The Quiet Man (John Ford, 1952)
A retired American boxer returns to the village
where he was born in Ireland, where he finds love.
The most celebrated director of all time, John Ford, had to find a studio ready
to finance the project he cherished the most: The Quiet Man. Having to direct a box office sure shot in 1950, Rio Grande for Republic Pictures, Ford brought
his casts of regulars (John Wayne, Maureen O’Hara, Ward Bond, Victor McLaglen,
Francis Ford) in Ireland the land of his ancestors. Shot in a sheer
Technicolor giving to O’Hara’s red hairs a beautiful look and letting the wonderful
sceneries of Ireland execute its charm on the screen.
Coming from America, Sean Thornton (Wayne) is an
ex-Boxer with a secret wants to buy back the house where he was born. It doesn’t
take much time for him to fall in love with soon enemy Red Danaher’s(McLaglen)

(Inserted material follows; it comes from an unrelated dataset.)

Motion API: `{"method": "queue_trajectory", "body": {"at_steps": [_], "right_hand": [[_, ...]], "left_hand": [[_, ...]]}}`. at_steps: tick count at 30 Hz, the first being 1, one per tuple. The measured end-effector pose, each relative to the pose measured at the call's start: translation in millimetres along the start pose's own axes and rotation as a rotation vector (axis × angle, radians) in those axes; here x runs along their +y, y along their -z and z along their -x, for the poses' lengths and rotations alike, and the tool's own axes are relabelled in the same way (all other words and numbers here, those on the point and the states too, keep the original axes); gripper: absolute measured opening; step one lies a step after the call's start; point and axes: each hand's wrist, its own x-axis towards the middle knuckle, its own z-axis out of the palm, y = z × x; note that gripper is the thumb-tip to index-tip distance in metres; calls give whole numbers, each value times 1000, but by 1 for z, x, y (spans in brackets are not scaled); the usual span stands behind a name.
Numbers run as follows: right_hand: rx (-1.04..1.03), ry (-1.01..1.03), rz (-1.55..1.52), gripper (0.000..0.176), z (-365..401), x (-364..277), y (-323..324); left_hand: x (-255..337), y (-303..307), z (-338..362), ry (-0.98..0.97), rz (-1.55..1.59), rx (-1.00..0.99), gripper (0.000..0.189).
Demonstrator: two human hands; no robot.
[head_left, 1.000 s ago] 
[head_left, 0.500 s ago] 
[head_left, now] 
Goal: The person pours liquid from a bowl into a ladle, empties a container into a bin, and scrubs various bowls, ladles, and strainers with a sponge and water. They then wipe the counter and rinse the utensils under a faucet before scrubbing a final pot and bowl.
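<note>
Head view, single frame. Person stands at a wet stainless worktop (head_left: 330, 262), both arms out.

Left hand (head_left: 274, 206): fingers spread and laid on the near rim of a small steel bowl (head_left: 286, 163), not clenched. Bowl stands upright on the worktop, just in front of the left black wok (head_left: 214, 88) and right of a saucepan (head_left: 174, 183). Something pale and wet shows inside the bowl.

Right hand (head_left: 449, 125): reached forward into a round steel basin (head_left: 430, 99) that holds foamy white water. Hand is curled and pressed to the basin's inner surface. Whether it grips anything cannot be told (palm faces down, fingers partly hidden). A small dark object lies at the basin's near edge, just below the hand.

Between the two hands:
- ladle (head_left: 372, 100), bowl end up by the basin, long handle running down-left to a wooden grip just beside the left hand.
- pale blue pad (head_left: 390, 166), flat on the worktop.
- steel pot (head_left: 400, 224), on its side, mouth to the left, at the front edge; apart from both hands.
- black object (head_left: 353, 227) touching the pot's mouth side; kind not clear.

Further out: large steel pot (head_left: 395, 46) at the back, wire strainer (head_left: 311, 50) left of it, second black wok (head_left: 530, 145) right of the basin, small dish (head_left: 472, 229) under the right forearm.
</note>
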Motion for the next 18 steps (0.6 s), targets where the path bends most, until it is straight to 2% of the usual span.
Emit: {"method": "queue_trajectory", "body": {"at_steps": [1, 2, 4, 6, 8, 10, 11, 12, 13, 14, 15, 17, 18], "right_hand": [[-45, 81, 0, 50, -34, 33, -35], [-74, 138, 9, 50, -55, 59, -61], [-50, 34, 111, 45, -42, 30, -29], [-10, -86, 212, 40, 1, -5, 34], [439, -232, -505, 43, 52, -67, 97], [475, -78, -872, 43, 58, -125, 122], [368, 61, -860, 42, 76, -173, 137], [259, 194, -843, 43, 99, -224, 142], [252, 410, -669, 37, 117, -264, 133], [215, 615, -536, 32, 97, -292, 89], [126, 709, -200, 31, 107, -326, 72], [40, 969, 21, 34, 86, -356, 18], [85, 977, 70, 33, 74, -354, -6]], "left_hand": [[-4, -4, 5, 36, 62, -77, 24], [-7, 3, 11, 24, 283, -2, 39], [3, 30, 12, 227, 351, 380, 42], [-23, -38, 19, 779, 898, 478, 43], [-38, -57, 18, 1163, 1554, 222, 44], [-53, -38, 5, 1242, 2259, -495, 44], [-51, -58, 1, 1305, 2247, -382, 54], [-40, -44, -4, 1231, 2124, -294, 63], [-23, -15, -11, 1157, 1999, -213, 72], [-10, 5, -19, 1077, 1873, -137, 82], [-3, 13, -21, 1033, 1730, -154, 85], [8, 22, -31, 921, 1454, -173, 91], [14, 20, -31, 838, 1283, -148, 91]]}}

sister Mary Kate (O’Hara), his neighbours. Since, he left America to turn his
back on boxing he decided to be a passive man and let the violence away from
his life. However, his marriage with Mary Kate will suffer from this way of
thinking.
Ford realizes his dream film filled with many personal
elements, the tone set between the visual comedy, the melodrama, and the
Fordian film isn’t always very clear. Ford is an Irishman and being able to go
back his roots in a film like he did with How
Green Was My Valley was in some level his way to attain heaven just like
Thornton says in the first half of the film. His vision of a small community, Catholicism,
fighting Irishmen, drunk men, and many other elements already omnipresent in
his films are fully exposed as the epicentre of the movie. And the theme of the
man who must understand and pass over his own pride to be able to fully achieve
himself just like Wayne’s character in The
Searchers is pretty obvious too.
A surprise is the aesthetic flashback of boxing that
probably inspired Martin Scorsese
for his Raging Bull. Even if there
are moments of pure bliss in The Quiet
Man, it is an uneven movie that entertains and also still connect with
Irish people but that lacks the lustre of the aforementioned The Searchers. A final comment would be
to paraphrase Martin Scorsese and Richard Schickel on the fact that there is
too much Irishmen drinking and fighting in this film that cannot be considered
a comedy or a melodrama completely. Recommended but not a must see even if it a
film that has been praised for sixty years.